For those of us in the States, the time is here again for our midsummer’s patriotic respite.
For many, the Fourth of July means parades and picnics, hot dogs and Coca-Cola, ice cream and apple pie, baseball and bombs bursting in air. In God’s good providence, the adoption of Jefferson’s Declaration in 1776 happened during one of the best weather weeks of the year in this hemisphere. And so for 238 years now, the significance and seasonal timing of the day have conspired to make it a deeply rooted annual occasion in the American psyche.
While the Fourth’s flood of Americana is all-too-enticing for many, it can rub many others the wrong way. But before thumbing our noses or diving in deep, it’s good to pause to ask whether there’s anything that makes the day different for an American follower of Jesus. Does being born again affect how we view the Fourth of July? Here are four layers of perspective for the Christian in contemplating the Fourth specifically, and human government in general.
It’s good to pause to ask whether there’s anything that makes the day different for an American follower of Jesus.

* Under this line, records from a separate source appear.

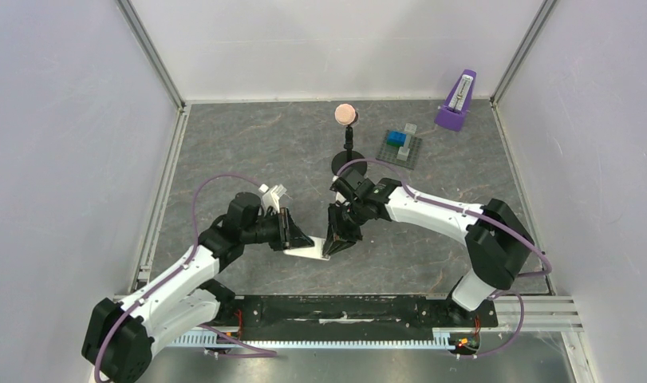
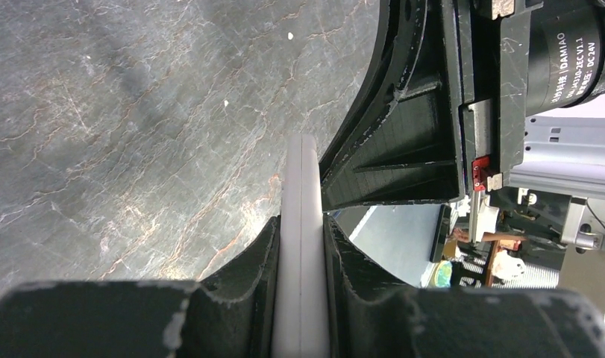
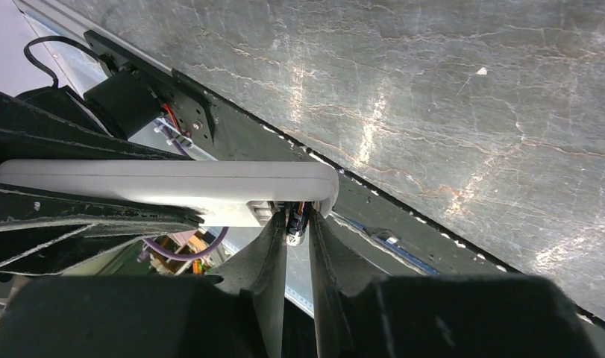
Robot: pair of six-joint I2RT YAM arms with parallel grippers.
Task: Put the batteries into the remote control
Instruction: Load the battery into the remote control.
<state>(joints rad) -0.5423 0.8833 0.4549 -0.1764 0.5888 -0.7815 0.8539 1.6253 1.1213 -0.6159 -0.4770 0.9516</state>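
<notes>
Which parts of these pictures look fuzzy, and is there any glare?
Left wrist view: the fingers and the remote control's lower edge blur, the table is sharp. Right wrist view: pale glare streaks the table, fingers soft around the pinched battery. Top view: even, sharp.

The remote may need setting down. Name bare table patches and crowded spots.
Bare: far-left table, between the left rail and the ball stand; also the right side, between the right arm and the metronome. Crowded: centre, where the left hand holds the remote beside the right hand with its battery.
</notes>
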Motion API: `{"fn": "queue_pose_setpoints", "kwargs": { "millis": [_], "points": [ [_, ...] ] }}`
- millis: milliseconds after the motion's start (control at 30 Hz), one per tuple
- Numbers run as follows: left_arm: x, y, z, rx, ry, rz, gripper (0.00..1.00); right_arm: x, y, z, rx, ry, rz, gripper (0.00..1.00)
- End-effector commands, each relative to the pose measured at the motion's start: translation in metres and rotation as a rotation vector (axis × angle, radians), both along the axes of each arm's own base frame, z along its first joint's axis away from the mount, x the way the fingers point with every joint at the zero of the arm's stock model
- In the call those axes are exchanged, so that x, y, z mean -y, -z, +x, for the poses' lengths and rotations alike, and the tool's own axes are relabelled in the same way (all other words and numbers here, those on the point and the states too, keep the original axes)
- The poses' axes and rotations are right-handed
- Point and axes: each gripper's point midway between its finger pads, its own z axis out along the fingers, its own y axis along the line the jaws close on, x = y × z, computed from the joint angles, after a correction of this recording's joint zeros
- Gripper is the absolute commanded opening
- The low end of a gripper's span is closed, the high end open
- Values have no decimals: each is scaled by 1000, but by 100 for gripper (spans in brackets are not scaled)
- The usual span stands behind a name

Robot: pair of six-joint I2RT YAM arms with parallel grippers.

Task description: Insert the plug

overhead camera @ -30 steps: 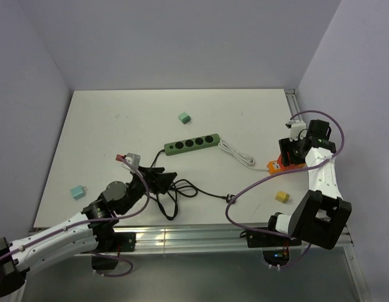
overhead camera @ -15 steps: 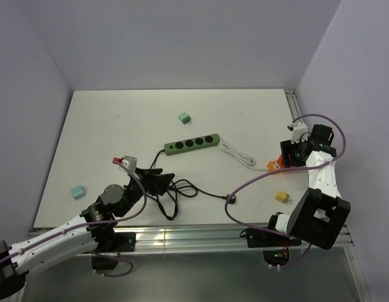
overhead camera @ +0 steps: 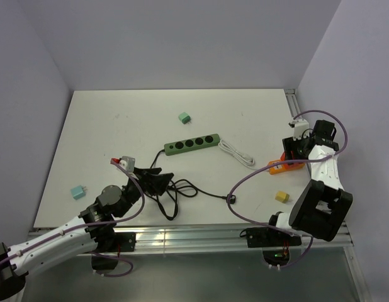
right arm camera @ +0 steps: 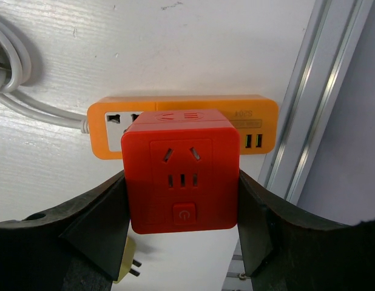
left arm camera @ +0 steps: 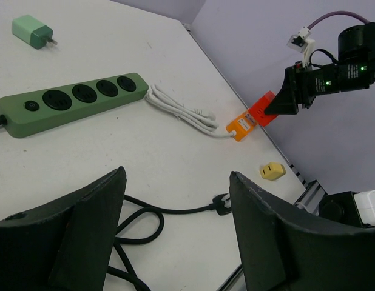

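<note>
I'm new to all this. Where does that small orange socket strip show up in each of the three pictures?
Top external: the orange socket strip lies near the table's right edge, at the end of the white cord.
Left wrist: right of centre, beside the table edge.
Right wrist: centre, mostly hidden behind the red cube; its right end shows.
Shared landmark: the white cord, which runs into the strip in all three views.
</note>
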Motion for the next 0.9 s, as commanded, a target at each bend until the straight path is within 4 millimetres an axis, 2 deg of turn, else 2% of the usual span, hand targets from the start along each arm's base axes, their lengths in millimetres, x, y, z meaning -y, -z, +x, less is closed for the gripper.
{"fn": "queue_pose_setpoints", "kwargs": {
  "millis": [0, 500, 733, 867],
  "points": [
    [-2, -5, 0, 27, -7, -6, 74, 10, -13, 13, 51, -14, -44, 0],
    [-2, -5, -2, 32, 0, -14, 75, 9, 12, 15, -20, -44, -47, 0],
    [-3, -4, 0, 33, -8, -12, 75, 8, 12, 22, -21, -68, -44, 0],
    [-2, -3, -1, 32, -3, -14, 75, 0, 21, 21, -31, -89, -8, 0]
  ]
}}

Where Our Fundamental Identity Lies
First, let’s be clear about where the Christian’s deepest identity lies. If we are in Christ, joined to him by faith, all other pledges of allegiance have been relativized, whatever our nation of origin or naturalization. We still have our loyalties — they may even multiply — but none goes this deep. No man can ultimately serve both God and country. In Jesus, we have one final allegiance, and thus in this world we will always be, in some real sense, pilgrims, strangers and aliens, sojourners and exiles (1 Peter 2:11).
For the Christian, our citizenship in any nation aims to be “worthy of the gospel of Christ” (Philippians 1:27), not merely worthy of that political state. At the most basic level, “our citizenship is in heaven, and from it we await a Savior, the Lord Jesus Christ,” who will do for us what no political entity in this world will ever do — “transform our lowly body to be like his glorious body, by the power that enables him even to subject all things to himself”(Philippians 3:20–21).
At the end of the day, we are sons of God, not sons of Uncle Sam. The kings of the earth tax others, not their own sons (Matthew 17:25–26). Let your annual submission to the IRS be a friendly reminder that our fundamental identity is in God, not country.
Which means that as we Americans sing the anthem together and pledge allegiance side by side, and enjoy the parades and fireworks shoulder to shoulder, we create and strengthen ties that only go so far. The blood of Jesus runs deeper than the blood that flows in defining or defending any nation. Our fellows in political liberty are important, but not as significant as our fellows in Jesus from every tribe and tongue. Yes, we seek to do good to our fellow Americans, but especially to those who are of the worldwide household of faith (Galatians 6:10).
Embracing God’s Goodness in the Fatherland
Second, though our embrace of fatherland is relativized by our embrace of Jesus and his Father, it is good and healthy to have real affection for the nation we call our own. It is right for the Christian to be patriotic and reserve a special kind of love for city and country. In fact, it’s a sign that something may be amiss spiritually if the Christian doesn’t have some tempered but tangible sense of belonging to his fatherland. It’s not only okay for American Christians to enjoy being American on the Fourth; it’s commended.
God means for us to be appropriately enmeshed in this world (as Jesus prays in John 17,not of the world, but sent into it). Christ and country aren’t irreconcilable. In Jesus’s perfect arithmetic, there is space not only to render God our everything, but render to Caesar his share as well (Matthew 22:21–22).
Christians render respect to whom respect is owed, and honor to whom honor is owed (Romans 13:7). We acknowledge God’s common goodness when our nation is manifestly “God’s servant for your good” (Romans 13:4) and the authorities are “ministers of God” (Romans 13:6). “Honor everyone. Love the brotherhood. Fear God. Honor the emperor” (1 Peter 2:17).